Finding optimal parameters

In [40]:
cp.random.seed(42)
np.random.seed(42)

model = CNNModel()
lrs = []
losses = []
lr_start = 1e-4
lr_end = 5
num_iters = 100  
batch_size = 100
lr_mult = (lr_end / lr_start) ** (1 / num_iters)
# Subset of training data for the LR finder
subset_size = batch_size * num_iters
X_subset = X_train[:subset_size]
y_subset = y_train[:subset_size]

# Initialize learning rate and loss smoothing parameters
learning_rate = lr_start
running_loss = 0.0
avg_beta = 0.98  # For exponential moving average of loss

# Prepare progress bar
t = tqdm(range(num_iters), desc='Finding LR', unit='batch')
for i in t:
    # Get the current batch
    start = i * batch_size
    end = start + batch_size
    X_batch = X_subset[start:end]
    y_batch = y_subset[start:end]

    # Apply data augmentation if desired
    X_batch = random_horizontal_flip(X_batch)
    X_batch = cutout(X_batch, mask_size=8, p=0.5)

    # Forward pass
    out = model.forward_pass(X_batch, is_training=True)
    y_pred = softmax(out)
    loss = cross_entropy_loss(y_pred, y_batch, model, reg_lambda=0)
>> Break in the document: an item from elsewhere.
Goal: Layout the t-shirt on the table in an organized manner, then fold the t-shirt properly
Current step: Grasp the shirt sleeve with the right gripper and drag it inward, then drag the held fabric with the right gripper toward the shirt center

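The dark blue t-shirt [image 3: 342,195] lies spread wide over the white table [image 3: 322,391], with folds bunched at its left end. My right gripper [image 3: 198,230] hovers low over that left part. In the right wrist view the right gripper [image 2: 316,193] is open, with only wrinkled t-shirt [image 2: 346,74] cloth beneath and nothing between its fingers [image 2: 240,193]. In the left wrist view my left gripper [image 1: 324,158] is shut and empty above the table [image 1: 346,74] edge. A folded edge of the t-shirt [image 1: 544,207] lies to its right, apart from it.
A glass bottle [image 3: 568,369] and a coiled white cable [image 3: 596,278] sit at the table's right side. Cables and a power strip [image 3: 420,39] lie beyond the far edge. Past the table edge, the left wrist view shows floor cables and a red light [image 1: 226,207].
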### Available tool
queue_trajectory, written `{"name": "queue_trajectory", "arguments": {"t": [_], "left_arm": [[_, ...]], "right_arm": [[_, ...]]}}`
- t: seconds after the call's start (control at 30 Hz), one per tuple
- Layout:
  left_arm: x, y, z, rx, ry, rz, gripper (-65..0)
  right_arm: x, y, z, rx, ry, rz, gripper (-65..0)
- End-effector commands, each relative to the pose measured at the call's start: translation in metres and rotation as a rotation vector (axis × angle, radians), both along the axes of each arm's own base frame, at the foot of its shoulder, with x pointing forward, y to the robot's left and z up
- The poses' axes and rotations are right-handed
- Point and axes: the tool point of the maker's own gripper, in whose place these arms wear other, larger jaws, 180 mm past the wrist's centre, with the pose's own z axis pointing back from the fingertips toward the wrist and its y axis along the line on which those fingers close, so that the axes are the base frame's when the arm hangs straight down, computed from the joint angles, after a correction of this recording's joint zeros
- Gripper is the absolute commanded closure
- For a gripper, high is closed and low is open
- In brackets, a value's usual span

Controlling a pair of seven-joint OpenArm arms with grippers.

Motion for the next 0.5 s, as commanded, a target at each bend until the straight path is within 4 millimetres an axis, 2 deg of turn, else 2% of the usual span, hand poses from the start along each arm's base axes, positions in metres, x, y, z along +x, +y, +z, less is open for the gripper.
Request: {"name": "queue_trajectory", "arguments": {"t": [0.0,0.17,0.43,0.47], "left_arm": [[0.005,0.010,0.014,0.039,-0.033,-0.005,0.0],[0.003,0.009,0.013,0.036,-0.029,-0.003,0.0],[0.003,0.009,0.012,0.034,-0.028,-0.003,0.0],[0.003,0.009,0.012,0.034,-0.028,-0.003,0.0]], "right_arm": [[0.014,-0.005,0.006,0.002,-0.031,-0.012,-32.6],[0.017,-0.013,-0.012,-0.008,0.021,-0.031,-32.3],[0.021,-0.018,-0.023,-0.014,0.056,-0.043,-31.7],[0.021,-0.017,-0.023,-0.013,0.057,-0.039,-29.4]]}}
    # Record learning rate and loss
    lrs.append(learning_rate)
    running_loss = avg_beta * running_loss + (1 - avg_beta) * loss.item()
    smoothed_loss = running_loss / (1 - avg_beta ** (i + 1))
    losses.append(smoothed_loss)

    # Update progress bar
    t.set_postfix(loss=smoothed_loss, lr=learning_rate)

    # Backward pass
    dout = softmax_backward(None, y_pred, y_batch)
    model.backward_pass(dout, learning_rate, reg_lambda=0)  # No regularization during LR finder

    # Update learning rate exponentially
    learning_rate *= lr_mult

    # Check for divergence
    if smoothed_loss > 4 * losses[0] or np.isnan(smoothed_loss):
        print("Loss diverged; stopping LR finder.")
        break
Finding LR: 100%|██████████| 100/100 [00:13<00:00,  7.29batch/s, loss=2.53, lr=4.49]   
In [41]:
# Convert lists to numpy arrays for plotting
lrs_np = np.array(lrs)
losses_np = np.array(losses)

plt.figure(figsize=(10, 6))
plt.plot(lrs_np, losses_np)
plt.xscale('log')
plt.xlabel('Learning Rate (log scale)')
plt.ylabel('Smoothed Loss')
plt.title('Learning Rate Finder')
plt.grid(True)
plt.show()
No description has been provided for this image
In [42]:
# Find index of minimum loss
min_loss_idx = np.argmin(losses_np)
min_loss_lr = lrs_np[min_loss_idx]

print(f"Minimum loss at LR = {min_loss_lr:.2e}")
Minimum loss at LR = 2.69e-01

Training the model¶

In [43]:
# Hyperparameters

num_epochs = 70

iterations_per_epoch= X_train.shape[0] // batch_size

# Training Loop
num_batches = X_train.shape[0] // batch_size
loss_history = []
test_loss_history = []
lr_history = []
lr_sum = 0
scheduler = OneCycleLR(max_lr=0.27, total_steps=num_epochs*iterations_per_epoch, pct_start=0.5, anneal_strategy='cos', div_factor=4)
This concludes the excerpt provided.